[Opening INPUT MATERIAL section]

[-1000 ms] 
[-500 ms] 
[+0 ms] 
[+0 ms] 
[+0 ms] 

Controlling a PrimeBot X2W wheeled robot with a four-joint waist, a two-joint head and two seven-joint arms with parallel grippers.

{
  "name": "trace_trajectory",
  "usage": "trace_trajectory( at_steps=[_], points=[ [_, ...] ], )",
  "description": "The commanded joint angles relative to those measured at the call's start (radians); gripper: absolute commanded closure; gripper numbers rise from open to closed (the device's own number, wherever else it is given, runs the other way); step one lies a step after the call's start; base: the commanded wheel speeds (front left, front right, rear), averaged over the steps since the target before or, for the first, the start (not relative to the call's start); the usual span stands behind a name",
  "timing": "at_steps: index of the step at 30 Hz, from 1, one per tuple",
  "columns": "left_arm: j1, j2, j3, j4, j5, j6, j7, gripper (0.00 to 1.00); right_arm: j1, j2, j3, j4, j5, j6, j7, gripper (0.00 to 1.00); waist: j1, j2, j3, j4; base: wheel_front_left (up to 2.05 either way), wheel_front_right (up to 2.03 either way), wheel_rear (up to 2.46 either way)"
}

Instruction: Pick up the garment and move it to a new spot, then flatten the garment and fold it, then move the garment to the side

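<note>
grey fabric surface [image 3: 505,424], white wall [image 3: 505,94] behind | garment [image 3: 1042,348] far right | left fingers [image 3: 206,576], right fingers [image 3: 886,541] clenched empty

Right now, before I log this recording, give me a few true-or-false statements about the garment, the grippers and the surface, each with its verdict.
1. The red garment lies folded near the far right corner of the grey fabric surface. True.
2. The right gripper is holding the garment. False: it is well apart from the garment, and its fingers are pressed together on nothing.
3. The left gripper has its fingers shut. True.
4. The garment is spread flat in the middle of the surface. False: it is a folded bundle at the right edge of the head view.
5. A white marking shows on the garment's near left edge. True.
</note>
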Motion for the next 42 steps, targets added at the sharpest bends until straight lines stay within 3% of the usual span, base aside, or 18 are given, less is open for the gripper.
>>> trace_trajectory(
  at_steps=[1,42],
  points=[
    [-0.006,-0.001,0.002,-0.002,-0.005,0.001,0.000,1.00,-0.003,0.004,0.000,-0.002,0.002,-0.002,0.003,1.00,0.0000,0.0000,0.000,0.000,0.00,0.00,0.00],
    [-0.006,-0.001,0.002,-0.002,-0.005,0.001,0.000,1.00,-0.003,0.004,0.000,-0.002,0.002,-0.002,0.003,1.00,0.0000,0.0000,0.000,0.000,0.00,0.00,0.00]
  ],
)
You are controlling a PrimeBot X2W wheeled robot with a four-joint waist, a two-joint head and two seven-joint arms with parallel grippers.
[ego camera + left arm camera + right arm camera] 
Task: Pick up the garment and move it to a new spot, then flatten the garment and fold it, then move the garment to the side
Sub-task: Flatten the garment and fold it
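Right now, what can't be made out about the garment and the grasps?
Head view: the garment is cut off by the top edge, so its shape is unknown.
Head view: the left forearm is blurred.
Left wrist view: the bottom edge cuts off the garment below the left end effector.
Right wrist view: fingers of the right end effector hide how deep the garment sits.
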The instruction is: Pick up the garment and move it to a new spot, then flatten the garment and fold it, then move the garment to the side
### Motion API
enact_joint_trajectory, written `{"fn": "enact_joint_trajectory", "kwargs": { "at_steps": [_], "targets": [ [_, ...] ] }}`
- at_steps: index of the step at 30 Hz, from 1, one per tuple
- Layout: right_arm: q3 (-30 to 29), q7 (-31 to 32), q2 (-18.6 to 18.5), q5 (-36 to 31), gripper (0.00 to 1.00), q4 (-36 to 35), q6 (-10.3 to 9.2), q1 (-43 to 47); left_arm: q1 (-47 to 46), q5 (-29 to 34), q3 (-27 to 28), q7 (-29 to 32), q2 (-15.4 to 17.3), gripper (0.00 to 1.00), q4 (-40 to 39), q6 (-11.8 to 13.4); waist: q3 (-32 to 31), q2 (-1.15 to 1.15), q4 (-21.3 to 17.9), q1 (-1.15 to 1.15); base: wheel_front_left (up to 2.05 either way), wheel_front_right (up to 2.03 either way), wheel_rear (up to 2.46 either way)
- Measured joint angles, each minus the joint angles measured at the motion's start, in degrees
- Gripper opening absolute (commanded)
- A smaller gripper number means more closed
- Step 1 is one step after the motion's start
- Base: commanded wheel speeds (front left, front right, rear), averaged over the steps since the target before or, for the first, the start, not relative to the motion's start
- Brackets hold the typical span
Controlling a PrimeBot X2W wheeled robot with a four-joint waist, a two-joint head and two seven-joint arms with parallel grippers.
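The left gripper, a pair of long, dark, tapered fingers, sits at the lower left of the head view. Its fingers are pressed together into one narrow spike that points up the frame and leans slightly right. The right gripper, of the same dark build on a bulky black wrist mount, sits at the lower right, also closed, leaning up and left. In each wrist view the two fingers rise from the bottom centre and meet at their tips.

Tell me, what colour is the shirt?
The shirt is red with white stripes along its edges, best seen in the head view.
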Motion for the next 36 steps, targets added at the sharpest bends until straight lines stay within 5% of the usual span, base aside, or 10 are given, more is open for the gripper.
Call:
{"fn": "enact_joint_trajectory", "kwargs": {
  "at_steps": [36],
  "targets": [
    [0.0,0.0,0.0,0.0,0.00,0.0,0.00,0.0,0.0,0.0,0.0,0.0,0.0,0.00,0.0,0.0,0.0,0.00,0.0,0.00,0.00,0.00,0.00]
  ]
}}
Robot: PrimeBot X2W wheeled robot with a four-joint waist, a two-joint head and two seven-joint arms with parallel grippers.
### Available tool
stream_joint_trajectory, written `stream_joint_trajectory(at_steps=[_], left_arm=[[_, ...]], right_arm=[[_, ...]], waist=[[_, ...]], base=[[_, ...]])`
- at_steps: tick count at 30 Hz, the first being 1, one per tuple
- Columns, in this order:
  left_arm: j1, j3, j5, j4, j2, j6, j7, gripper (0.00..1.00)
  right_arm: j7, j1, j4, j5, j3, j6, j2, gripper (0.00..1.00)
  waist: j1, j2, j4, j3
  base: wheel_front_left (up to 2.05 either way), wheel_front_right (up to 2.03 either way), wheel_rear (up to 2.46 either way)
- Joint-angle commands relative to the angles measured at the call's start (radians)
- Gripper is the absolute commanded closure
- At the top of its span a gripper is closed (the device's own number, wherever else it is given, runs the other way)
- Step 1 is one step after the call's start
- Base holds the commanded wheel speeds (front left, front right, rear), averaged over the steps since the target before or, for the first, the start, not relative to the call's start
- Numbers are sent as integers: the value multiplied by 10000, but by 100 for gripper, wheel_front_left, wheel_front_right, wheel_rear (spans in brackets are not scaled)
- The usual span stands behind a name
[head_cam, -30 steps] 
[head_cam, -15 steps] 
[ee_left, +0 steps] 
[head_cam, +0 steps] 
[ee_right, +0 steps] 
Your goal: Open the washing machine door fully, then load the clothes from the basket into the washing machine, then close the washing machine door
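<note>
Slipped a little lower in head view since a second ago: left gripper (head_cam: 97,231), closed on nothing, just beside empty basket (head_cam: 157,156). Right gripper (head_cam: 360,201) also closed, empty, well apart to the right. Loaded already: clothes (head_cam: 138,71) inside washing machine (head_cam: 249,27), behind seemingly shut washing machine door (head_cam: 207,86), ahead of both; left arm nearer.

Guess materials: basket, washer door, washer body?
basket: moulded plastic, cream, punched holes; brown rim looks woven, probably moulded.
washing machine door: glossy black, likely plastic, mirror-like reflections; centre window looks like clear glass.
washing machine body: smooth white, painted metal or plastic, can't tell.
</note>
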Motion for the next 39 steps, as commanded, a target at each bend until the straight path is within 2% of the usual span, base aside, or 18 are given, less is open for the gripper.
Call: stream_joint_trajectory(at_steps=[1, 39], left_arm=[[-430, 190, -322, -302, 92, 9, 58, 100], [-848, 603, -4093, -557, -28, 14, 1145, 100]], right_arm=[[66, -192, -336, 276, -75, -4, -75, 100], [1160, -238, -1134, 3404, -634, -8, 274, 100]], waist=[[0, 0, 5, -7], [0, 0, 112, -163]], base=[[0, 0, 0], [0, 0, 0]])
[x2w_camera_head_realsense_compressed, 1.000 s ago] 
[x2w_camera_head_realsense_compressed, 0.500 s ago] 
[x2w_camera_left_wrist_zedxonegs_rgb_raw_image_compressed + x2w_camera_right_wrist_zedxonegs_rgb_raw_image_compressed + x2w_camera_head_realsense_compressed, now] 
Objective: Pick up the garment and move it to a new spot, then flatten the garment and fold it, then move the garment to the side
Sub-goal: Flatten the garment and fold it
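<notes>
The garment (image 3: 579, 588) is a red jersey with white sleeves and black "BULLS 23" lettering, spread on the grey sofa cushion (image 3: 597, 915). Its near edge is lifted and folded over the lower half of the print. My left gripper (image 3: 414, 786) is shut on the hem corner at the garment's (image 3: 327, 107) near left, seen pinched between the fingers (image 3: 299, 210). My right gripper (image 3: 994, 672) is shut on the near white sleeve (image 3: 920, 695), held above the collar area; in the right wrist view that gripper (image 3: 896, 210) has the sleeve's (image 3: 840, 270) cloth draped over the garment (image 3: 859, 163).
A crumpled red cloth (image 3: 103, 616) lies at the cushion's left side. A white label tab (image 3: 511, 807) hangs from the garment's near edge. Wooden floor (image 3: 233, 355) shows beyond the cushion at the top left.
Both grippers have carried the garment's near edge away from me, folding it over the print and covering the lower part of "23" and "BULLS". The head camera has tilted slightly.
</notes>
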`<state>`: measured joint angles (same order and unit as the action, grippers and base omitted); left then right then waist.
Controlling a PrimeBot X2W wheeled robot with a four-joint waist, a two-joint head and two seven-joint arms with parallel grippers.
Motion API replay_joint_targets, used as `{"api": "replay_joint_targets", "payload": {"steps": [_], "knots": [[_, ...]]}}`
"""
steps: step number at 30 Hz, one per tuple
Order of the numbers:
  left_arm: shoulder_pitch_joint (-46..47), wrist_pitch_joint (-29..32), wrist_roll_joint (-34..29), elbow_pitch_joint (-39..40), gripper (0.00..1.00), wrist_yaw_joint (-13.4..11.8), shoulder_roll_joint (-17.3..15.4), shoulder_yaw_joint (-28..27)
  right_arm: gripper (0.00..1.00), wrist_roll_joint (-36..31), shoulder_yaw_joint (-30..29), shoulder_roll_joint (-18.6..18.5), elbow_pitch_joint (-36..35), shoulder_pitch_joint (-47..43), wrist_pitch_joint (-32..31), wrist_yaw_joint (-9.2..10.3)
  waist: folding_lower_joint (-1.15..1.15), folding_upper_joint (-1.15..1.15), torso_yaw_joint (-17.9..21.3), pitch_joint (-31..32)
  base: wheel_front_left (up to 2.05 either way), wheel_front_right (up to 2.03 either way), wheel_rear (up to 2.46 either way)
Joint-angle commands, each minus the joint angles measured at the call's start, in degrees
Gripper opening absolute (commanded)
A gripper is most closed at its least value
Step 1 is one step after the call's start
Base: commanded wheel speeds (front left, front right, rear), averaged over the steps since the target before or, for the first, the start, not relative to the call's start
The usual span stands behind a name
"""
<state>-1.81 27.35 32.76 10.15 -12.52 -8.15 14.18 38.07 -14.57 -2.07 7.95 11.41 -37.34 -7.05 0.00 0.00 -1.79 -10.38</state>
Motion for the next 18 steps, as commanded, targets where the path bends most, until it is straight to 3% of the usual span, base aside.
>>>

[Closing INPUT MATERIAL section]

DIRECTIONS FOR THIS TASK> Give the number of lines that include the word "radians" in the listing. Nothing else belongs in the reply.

RESPONSE TO THE TASK> 2